### Exercise aim
A verbatim copy of the data below is the required output.

◇ ◇ ◇

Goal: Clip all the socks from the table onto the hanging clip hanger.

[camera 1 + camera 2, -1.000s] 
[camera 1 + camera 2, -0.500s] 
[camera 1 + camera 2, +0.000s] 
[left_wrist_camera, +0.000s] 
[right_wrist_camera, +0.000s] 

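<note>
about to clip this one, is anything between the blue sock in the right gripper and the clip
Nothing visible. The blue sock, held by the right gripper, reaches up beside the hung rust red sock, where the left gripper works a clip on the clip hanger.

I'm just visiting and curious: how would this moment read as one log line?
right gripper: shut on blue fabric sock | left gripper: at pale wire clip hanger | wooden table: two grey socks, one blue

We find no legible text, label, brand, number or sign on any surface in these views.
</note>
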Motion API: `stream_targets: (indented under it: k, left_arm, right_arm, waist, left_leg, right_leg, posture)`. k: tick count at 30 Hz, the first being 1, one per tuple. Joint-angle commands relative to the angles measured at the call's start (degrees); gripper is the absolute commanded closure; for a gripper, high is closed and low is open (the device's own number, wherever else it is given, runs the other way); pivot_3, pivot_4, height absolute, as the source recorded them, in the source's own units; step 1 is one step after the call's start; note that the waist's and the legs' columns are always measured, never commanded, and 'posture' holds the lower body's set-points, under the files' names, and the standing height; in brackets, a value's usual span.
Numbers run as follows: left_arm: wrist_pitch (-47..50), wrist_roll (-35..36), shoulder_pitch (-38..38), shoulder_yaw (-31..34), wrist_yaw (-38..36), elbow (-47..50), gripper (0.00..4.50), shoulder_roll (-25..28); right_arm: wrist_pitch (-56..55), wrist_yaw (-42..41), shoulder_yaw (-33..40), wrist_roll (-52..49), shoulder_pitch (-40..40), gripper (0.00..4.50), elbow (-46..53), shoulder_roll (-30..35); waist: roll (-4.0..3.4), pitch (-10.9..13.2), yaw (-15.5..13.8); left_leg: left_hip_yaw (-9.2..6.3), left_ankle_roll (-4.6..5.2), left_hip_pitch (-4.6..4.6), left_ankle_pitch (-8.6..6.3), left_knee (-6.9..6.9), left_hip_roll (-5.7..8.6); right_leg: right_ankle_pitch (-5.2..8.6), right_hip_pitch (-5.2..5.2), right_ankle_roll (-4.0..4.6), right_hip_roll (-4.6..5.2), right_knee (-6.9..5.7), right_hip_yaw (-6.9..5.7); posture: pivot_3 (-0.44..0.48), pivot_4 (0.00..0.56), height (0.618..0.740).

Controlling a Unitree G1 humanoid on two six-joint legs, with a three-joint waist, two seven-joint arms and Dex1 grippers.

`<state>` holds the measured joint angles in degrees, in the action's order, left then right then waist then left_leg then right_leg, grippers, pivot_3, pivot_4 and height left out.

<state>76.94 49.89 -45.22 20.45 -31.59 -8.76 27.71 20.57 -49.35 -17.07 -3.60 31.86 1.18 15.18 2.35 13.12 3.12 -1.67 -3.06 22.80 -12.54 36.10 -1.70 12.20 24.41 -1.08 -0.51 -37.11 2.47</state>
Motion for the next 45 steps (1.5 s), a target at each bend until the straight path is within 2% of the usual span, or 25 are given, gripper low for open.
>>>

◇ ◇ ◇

### Solved exercise
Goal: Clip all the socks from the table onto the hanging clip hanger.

[camera 1 + camera 2, -1.000s] 
[camera 1 + camera 2, -0.500s] 
[camera 1 + camera 2, +0.000s] 
[left_wrist_camera, +0.000s] 
[right_wrist_camera, +0.000s] 

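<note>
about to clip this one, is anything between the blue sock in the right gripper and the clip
Nothing visible. The blue sock, held by the right gripper, reaches up beside the hung rust red sock, where the left gripper works a clip on the clip hanger.

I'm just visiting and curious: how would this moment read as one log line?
right gripper: shut on blue fabric sock | left gripper: at pale wire clip hanger | wooden table: two grey socks, one blue

We find no legible text, label, brand, number or sign on any surface in these views.
</note>
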Motion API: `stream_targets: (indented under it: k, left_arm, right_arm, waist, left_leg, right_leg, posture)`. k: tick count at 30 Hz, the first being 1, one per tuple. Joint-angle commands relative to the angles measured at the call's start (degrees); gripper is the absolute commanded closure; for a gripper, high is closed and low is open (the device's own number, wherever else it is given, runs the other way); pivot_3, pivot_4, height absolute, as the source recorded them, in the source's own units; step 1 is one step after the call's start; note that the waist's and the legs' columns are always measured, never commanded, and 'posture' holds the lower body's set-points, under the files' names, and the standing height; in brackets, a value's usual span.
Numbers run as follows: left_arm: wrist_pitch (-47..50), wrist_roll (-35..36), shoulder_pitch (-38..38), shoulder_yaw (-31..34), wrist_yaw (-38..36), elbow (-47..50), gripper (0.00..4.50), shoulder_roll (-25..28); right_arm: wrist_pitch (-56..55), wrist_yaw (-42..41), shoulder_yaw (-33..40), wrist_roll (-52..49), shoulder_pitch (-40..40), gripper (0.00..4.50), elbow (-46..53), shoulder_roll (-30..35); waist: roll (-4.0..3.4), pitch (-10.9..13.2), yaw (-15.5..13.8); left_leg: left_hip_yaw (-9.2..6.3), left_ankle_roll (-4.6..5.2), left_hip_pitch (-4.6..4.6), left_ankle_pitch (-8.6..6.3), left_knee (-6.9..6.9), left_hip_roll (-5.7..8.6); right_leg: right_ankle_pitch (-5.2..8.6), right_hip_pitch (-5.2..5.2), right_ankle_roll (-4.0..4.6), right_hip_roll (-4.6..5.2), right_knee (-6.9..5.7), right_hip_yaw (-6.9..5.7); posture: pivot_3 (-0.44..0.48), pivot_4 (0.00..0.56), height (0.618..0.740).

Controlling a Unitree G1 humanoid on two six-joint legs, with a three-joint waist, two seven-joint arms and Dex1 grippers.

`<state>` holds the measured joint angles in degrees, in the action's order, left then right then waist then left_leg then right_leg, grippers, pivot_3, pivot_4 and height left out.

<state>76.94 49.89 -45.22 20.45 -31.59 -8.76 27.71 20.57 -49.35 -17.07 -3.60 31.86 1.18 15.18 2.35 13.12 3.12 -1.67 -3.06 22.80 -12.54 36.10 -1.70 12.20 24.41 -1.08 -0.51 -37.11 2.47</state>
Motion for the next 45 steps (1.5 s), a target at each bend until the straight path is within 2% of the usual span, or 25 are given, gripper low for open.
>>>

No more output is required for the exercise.